Abstract: Accurate and fast islanding detection of distributed generation is extremely important for its effective operation in distribution systems. For this purpose, several islanding detection methods have been suggested. Among them, hybrid islanding detection techniques are preferred due to their minimum effects on the power system. However, hybrid islanding detection techniques also suffer from two main limitations. They still degrade the power quality and also take comparatively large time to detect the islanding phenomenon. Thus, fast detection and power quality degradation issues are still not solved by hybrid islanding detection techniques. To address this issue, this paper suggests a new islanding detection technique based on rate of change of reactive power (ROCORP) and radial basis function neural network (RBFNN).
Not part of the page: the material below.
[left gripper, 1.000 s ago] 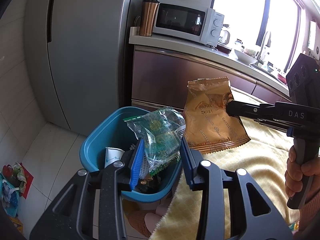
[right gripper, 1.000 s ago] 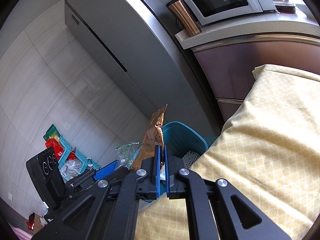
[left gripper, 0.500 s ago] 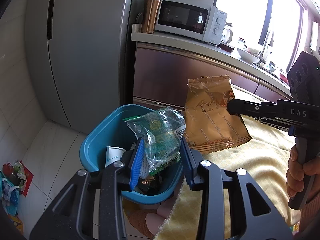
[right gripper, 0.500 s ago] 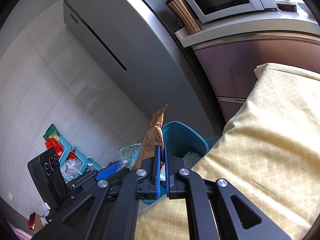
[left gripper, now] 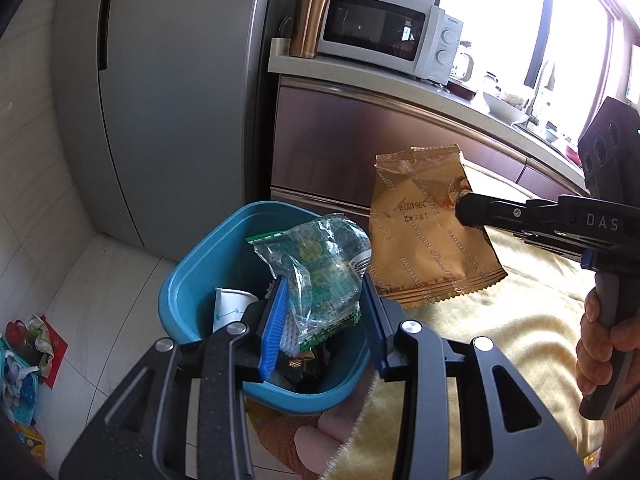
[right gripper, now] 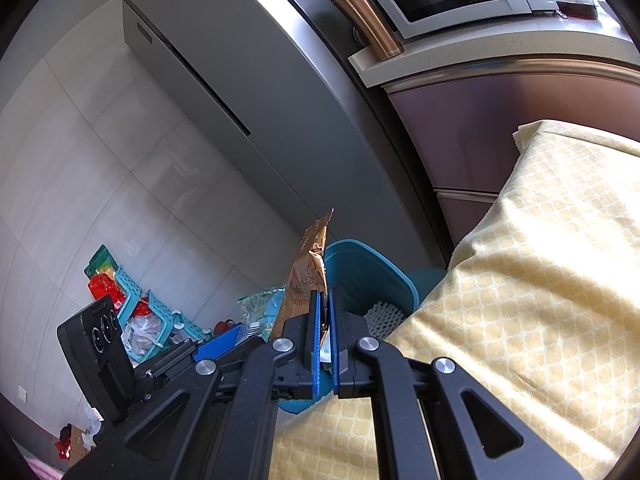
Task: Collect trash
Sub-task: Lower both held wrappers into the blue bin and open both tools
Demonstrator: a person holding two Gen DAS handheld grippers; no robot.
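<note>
A blue trash bin (left gripper: 208, 264) stands on the floor by the table's edge, with a paper cup (left gripper: 230, 308) and wrappers inside. My left gripper (left gripper: 322, 312) is above the bin, shut on a clear green-printed plastic wrapper (left gripper: 320, 264). My right gripper (right gripper: 325, 320) is shut on a gold snack bag (left gripper: 424, 248), held in the air just right of the bin over the table's edge. In the right wrist view the bag (right gripper: 308, 268) shows edge-on, with the bin (right gripper: 368, 280) behind it and the left gripper (right gripper: 218, 344) low on the left.
A yellow tablecloth (left gripper: 500, 320) covers the table at right. A grey fridge (left gripper: 172, 80) stands behind the bin, beside a counter with a microwave (left gripper: 384, 36) and copper tumbler (left gripper: 310, 20). Baskets and litter (right gripper: 136, 308) lie on the tiled floor.
Both grippers have kept their holds and barely moved. The view has shifted slightly, with the gold bag a touch higher and further right.
</note>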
The proposed technique uses ROCORP as the RBFNN input. The appropriate database of several islanding and non-islanding events is generated by performing the offline simulations on 26 Bus Malaysian distribution system for training the RBFNN. The simulation results shows that it can detects islanding and non-islanding events very fast without degrading the power quality of the system and is independent of threshold limitations.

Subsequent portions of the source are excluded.